The title appears to derive from the single sentence "Our best model automatically proves 48% of the theorems in the validation set."
From the earlier cited paper, this seems to target relatively simple proofs too (i.e., hardly what "expert mathematicians can prove"): "... a broad coverage of basic mathematical theorems on calculus and the formal proof of the Kepler conjecture."
IMO formal theorem proving is the future of mathematics for sure. I've been working on Metamath a bit and basically proving a new theorem reduces to a search problem over the theorems already proven.
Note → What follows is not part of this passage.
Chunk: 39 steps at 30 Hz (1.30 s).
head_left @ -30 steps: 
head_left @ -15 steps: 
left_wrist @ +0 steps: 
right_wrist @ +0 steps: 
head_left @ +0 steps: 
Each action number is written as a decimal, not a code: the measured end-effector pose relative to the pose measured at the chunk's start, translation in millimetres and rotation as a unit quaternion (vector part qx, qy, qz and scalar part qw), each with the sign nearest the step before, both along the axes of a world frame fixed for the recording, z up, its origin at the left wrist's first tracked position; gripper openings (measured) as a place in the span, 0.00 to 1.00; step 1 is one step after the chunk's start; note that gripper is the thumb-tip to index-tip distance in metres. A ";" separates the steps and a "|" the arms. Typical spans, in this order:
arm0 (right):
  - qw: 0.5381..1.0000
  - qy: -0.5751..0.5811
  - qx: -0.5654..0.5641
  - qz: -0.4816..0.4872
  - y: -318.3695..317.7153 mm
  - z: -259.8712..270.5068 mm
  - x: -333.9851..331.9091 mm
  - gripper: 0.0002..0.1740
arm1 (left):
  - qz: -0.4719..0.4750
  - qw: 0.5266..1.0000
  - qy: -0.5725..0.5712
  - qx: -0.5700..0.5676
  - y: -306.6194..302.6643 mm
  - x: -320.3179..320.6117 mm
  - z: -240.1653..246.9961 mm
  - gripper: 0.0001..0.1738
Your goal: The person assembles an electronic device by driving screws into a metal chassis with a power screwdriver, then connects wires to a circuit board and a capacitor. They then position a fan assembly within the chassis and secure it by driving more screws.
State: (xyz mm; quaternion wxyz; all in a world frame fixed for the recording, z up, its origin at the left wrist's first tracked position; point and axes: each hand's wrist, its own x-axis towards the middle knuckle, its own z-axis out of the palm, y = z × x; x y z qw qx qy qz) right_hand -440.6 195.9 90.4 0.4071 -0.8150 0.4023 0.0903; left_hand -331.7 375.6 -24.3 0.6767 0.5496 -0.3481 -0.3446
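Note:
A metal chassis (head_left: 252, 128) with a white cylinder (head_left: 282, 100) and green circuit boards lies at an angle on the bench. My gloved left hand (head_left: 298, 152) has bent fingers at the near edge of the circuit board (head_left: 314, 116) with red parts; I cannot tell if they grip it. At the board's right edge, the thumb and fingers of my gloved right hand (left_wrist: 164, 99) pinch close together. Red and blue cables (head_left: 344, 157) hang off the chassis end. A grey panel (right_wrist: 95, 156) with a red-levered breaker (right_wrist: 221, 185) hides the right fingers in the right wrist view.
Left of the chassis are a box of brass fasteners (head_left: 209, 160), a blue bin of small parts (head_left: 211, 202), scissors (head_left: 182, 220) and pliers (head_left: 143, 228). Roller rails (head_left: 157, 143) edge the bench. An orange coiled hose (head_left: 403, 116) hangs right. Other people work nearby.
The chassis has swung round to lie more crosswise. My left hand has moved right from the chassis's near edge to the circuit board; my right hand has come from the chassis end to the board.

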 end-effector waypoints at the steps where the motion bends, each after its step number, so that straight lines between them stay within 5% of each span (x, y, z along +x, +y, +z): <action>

In 10 years I think every mathematician will use formal methods, it will be like typing your proofs with a type writer not to. Moreover the problems are very amenable to smart tools assisting in the work, there is a smooth path from where we are now to a fully ai mathematician.
Agree with the others here that the title is not accurate or representative of the conclusions of this paper.
“In the experiments presented in this paper, we predict tactics and their arguments by looking only at the conclusion of the current sub-goal and ignoring any local assumptions that could be crucial to the proof. This is a serious limitation for our system, and in future work we would like to include the local assumptions list when generating the embedding of the goal.”
The title appears to derive from the single sentence "Our best model automatically proves 48% of the theorems in the validation set."